秀人が超能力を強めると、その圧力に負けた組員の体は二つに分かれた。上半身部分が床に落ち、立ったままの下半身からピューピューと血が吹き出ている。
ここまで器用に超能力を使いこなせる人間は、警察機関にも自衛隊にもいない。少なくとも、秀人の知る限りでは。
組員の体を真っ二つにしたロープ状の超能力を、秀人は薄く鋭く絞り上げた。パン生地を伸ばすようなイメージ。薄く、刃物のように鋭く、平らにする。長い刃物のように鋭くなったそれを、銃を持っている組員の首に向かって横凪に振った。
組員の首だけが、秀人の超能力の上に乗った。胴体と泣き別れになって。長く伸ばした超能力を縮め、秀人は、胴体を失った組員の頭を自分の目の前まで持ってきた。
薄く平らな超能力の上に乗った、組員の生首。彼と目が合った。
首だけになってから数秒だけ、組員は意識があったらしい。あれ?──とでも言いたそうな顔を秀人に向けたまま、絶命した。自分が死んだことにも気付けなかっただろう。

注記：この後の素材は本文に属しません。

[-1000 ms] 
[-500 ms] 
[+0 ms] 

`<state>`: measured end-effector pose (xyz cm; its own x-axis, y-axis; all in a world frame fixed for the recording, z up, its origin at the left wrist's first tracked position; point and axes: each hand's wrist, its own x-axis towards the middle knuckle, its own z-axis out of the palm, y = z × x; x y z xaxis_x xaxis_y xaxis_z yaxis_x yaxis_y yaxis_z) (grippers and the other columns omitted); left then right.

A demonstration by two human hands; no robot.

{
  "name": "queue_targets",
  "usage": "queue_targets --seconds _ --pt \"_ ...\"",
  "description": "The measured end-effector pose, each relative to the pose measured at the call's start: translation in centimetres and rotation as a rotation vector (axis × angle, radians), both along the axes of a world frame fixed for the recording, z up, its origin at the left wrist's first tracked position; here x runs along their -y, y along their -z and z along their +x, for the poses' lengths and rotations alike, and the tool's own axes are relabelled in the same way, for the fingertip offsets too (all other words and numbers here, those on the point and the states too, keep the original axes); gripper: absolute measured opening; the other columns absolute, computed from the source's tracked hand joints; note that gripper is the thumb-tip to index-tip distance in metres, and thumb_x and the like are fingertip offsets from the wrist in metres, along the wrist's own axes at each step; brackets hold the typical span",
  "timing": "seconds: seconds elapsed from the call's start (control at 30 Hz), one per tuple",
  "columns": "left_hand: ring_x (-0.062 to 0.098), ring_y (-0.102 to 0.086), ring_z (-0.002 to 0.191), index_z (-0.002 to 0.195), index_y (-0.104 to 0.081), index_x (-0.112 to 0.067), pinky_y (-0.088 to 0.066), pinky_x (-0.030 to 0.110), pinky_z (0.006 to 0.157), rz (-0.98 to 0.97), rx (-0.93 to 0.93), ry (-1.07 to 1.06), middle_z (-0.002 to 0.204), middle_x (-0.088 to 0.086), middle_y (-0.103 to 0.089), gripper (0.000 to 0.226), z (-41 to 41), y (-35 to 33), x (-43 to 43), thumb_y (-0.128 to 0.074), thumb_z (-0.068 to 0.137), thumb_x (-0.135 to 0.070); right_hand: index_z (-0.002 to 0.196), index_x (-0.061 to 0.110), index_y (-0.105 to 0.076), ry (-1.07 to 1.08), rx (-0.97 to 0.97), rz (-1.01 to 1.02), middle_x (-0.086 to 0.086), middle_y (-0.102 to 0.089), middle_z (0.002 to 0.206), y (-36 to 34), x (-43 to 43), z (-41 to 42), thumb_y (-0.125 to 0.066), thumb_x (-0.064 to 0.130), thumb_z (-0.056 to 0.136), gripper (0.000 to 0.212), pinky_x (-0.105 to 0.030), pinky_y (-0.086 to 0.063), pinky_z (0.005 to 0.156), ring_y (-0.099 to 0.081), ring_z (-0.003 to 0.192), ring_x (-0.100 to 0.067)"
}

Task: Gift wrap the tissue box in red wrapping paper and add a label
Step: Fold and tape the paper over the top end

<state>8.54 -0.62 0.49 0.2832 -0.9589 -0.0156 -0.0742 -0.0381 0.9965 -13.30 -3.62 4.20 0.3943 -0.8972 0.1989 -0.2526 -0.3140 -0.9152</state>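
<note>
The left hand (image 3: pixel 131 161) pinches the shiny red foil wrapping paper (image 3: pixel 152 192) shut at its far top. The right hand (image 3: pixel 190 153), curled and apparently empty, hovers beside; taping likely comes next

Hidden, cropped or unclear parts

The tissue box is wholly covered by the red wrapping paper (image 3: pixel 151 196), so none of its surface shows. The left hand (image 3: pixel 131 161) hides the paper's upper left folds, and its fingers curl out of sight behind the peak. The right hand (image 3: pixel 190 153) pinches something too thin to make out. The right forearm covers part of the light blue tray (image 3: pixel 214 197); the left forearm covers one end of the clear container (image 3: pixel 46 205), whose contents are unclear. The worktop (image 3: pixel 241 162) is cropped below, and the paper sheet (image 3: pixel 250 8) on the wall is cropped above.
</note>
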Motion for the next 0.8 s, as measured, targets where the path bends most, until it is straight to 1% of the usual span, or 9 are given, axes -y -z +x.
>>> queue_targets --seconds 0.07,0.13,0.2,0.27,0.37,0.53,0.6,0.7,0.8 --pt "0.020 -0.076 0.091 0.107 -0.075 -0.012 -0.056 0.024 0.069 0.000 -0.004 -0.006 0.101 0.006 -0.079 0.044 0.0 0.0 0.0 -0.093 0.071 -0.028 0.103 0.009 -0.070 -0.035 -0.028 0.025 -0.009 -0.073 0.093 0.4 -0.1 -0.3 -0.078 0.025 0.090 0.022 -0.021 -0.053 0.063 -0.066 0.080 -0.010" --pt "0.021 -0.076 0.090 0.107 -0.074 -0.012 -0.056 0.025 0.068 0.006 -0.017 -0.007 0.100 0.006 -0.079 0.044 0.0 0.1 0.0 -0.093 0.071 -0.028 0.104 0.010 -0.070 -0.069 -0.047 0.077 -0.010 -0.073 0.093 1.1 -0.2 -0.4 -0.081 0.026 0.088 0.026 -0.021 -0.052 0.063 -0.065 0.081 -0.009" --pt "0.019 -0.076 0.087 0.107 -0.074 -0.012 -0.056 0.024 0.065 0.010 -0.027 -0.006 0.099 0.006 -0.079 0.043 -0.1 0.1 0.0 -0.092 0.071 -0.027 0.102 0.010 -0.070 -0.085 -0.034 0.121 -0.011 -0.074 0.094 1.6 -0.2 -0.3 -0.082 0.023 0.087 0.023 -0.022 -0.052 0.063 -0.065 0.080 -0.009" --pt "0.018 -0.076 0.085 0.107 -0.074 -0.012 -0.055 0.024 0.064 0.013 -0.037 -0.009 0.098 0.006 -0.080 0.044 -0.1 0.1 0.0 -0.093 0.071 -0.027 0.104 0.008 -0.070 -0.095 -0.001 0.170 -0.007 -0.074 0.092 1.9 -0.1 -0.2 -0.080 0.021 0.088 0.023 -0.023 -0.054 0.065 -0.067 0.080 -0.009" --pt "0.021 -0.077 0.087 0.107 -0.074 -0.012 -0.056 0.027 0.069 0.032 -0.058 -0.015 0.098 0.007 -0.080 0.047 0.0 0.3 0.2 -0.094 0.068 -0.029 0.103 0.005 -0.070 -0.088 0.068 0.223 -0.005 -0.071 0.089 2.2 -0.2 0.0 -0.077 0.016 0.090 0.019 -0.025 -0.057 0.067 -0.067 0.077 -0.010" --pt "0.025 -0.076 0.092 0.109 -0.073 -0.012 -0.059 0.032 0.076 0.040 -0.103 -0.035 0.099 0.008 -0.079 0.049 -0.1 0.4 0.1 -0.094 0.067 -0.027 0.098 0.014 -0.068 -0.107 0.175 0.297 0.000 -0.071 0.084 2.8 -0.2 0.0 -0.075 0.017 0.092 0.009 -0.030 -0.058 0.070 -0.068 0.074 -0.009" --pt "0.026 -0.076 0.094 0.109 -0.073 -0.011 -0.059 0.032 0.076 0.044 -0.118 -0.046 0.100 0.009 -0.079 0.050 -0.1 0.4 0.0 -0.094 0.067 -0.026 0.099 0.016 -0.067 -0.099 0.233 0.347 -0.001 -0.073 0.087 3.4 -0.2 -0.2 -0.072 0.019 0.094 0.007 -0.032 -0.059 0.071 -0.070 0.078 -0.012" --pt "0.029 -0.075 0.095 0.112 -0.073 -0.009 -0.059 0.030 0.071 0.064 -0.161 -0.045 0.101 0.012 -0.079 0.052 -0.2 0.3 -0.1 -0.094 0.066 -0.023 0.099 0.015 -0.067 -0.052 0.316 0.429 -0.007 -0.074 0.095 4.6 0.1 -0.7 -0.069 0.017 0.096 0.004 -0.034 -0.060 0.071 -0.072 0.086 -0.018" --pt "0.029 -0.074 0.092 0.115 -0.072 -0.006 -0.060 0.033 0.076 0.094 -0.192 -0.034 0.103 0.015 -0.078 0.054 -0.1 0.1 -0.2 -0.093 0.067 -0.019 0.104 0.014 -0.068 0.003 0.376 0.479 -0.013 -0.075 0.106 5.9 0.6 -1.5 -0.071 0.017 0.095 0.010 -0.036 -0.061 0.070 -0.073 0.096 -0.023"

自分の身を守る超能力のみ残し、秀人は、武器に使った超能力を解除した。組員の生首を右手に持って。
その生首を、部屋の奥で呆然としている岡田に向かって放り投げた。
人の頭は、生きているときの姿からは想像もできないほど重い。約六~八キログラムほどもある。その重量感のある生首がゴトンッという音を立てて自分の机の上に落ちてきても、岡田は呆然としたままだった。
「ねえ、岡田さん」
三人殺した。ほんの数分で。秀人自身に、そんな雰囲気はまったくなかった。涼しげな、綺麗な顔。
秀人に名前を呼ばれて、岡田がパクパクと口を動かした。凶悪そうな強面。その顔に似つかわしくない冷や汗が、額にビッシリと浮かんでいる。
「なんで俺の名前を知ってるんだ?──とか、そんな質問はいらないから。調べただけだし」
岡田が言いたそうなことを代弁し、秀人は続けた。
「もう一回だけ言うよ。俺の手駒になって。まあ、手駒って言っても、別に搾取するだけじゃないから。俺だって見返りは渡すよ。殺して欲しい奴がいるなら、殺してあげるし」
秀人の表情は穏やかだ。笑みさえ浮かべている。それだけに、組員達が感じた恐怖は尋常ではなかっただろう。一人、失禁している者もいた。
「ちなみに、回答はYESしか認めないから。その回答が出るまで、五秒ごとに一人ずつ殺す。ここにいるのは八人だから、岡田さんを入れてリミットは四十秒だね」
失禁した組員が我に返ったのか、銃口を向けてきた。
「はい、いーち、にー……」
失禁した組員が発砲する。そのすべてが、秀人の超能力によって防がれている。
「……ごー。はい、一人目」
失禁した組員の頭を、秀人の超能力が打ち抜いた。
「じゃあ、次。いーち、にー……」
──結局、岡田が白旗を上げて秀人の要求を飲んだのは、さらに二人の組員が殺されてからだった。
それは、秀人が本格的に行動を開始した日の出来事。
二四歳のときの、ある日の出来事。